Forgetting is ‘the inability to recall or recognise material that was previously stored in memory’, and there have been several explanations provided from a variety of studies investigating how we forget. Depending on whether information is forgotten from sensory memory, short term memory (STM) or long term memory (LTM) it can be due to a lack of availability or accessibility. A lack of availability is where information is not present in STM due to decay and displacement, and a lack of accessibility is in the LTM due to cue dependency and interference.

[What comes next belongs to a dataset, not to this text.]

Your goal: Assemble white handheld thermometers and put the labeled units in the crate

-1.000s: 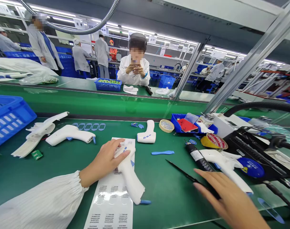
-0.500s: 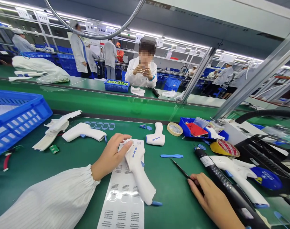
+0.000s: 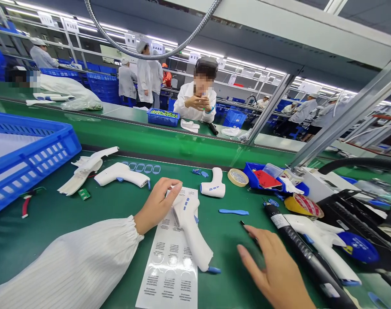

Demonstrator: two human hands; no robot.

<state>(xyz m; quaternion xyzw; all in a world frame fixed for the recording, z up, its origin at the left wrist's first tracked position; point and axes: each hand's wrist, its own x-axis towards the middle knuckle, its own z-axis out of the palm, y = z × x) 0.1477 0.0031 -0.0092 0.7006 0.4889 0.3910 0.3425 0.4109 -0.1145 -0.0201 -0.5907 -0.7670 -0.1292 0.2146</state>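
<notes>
My left hand [image 3: 158,205] is above the top of a white sheet of printed labels [image 3: 163,274], thumb and forefinger brought together. What they pinch, if anything, is hidden. Close by its fingertips lies a white thermometer gun [image 3: 195,242] with blue buttons, on the sheet, its handle toward me and a blue flap sticking out of the end. My right hand [image 3: 272,266] hovers over the green mat with thumb and fingers spread. Under its forefinger shows the tip of a thin black pen-like tool [image 3: 243,223], mostly covered by the hand.
Another white thermometer gun [image 3: 122,174] and white shell pieces [image 3: 87,169] lie at left beside a blue crate [image 3: 37,159]. A blue pry stick [image 3: 234,212], a small white gun body [image 3: 213,184], a tape roll [image 3: 237,177] and a black electric screwdriver [image 3: 298,244] lie rightward. A co-worker [image 3: 197,101] sits opposite.
My right hand has opened from its grip on the black tool and shifted slightly left. The left thumb and forefinger have come closer together. The whole view has shifted slightly.
</notes>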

Forgetting occurs in the STM as it has a limited duration and capacity; once these limits are reached, information is forgotten. If information is forgotten from STM therefore it is unavailable, however LTM’s duration and capacity are theoretically unlimited so any information that is forgotten from here is only inaccessible – in memory somewhere but not retrievable for some reason.
Decay from STM is where chemical memory traces fade after 15-30 seconds without rehearsal, so presumably some sort of structural change takes place during learning, and according to decay theory, metabolic processes occur over time which cause the engram (memory trace) to degrade unless maintained by rehearsal, causing the memory to become unavailable. Peterson and Peterson (1959) conducted a study which supports decay theory as the average number of trigrams recalled was high when there was a short delay in recall, and nearly 70% of trigrams had been forgotten after a 9 second delay suggesting the duration of STM is only a few seconds and that decay can take place due to forgetting things over time. However, there are difficulties with this study and decay theory in general as other effects need to be excluded. Ideally, a study should get participants to receive information then do nothing physically or mentally for a set amount of time and then test recall, but this is impossible.